Surfista em entrevista

• Foto: DR Record

RECORD - Como foi este último ano de pandemia?

FM – Não tive Covid-19, felizmente. Fiz vários testes. Fiz bastantes viagens, mas correu sempre tudo bem. Sinto-me bem e saudável. Foi um ano complicado. Alguns campeonatos cancelados, mas deu para treinar e aproveitar Portugal e a família. Uma pessoa acaba por se focar e dar atenção a outras coisas.

R - Antes do início do circuito mundial esteve muito tempo em isolamento na Austrália. Foi difícil em termos físicos e mentais estar tanto tempo num quarto de hotel?

FM – Tive de cumprir a quarentena na Austrália. Foram 14 dias isolado. A primeira semana até foi tranquila, mas a segunda foi difícil e repetitiva. A cabeça começou a moer um bocado e tive de me aguentar. Tinha as minhas rotinas. Trabalhei com o meu psicólogo para que eu chegasse ao fim do dia e sentisse que tinha sido aproveitado e não estivesse numa inércia de quarto de hotel. Treinava com o meu primo Tomaz Morais, que é o meu preparador físico, via Facetime. Aproveitei para ler, tinha ajuda de uma PlayStation, meti a conversa em dia com a família, amigos e namorada. Passei a quarentena relativamente bem.

R - Quais são os objetivos para este circuito mundial?

FM – É difícil delinear objetivos. Obviamente que o primeiro é manter-me no circuito num ano tão complicado. Quase que não podemos confirmar as etapas que vão acontecer, porque há sempre o risco do Covid cancelar eventos. Gosto de olhar etapa a etapa, tenho os meus objetivos delineados na minha cabeça, mas prefiro guardá-los para mim.

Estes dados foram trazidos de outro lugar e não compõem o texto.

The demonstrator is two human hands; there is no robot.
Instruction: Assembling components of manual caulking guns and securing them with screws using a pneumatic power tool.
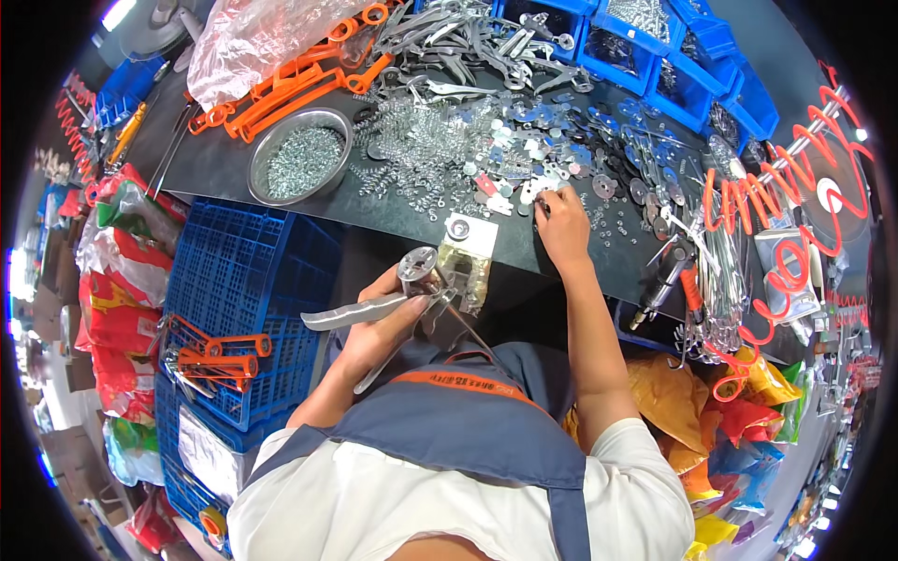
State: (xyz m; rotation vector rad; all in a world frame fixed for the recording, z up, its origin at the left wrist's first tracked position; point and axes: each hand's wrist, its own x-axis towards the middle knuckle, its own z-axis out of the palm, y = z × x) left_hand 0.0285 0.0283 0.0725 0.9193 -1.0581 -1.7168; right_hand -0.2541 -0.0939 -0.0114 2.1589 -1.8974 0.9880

R - O surf está também muito associado às questões ambientais. É o seu caso?

FM – Esse é um ponto que cada vez me toca mais e me sensibiliza bastante. É importante o nosso papel na competição, mas também na continuidade do nosso planeta. A mim toca-me bastante a parte dos oceanos. O mar é a minha casa e tento sempre passar a mensagem de que temos de cuidar dos oceanos. Não só a eliminação dos plásticos, mas também a proteção da biodiversidade que garante o equilíbrio do ecossistema. O objetivo passa por conseguir sensibilizar cada vez mais as pessoas e reeducar os nossos hábitos. É um objetivo que temos de alcançar todos juntos e todos juntos vamos conseguir fazer a diferença.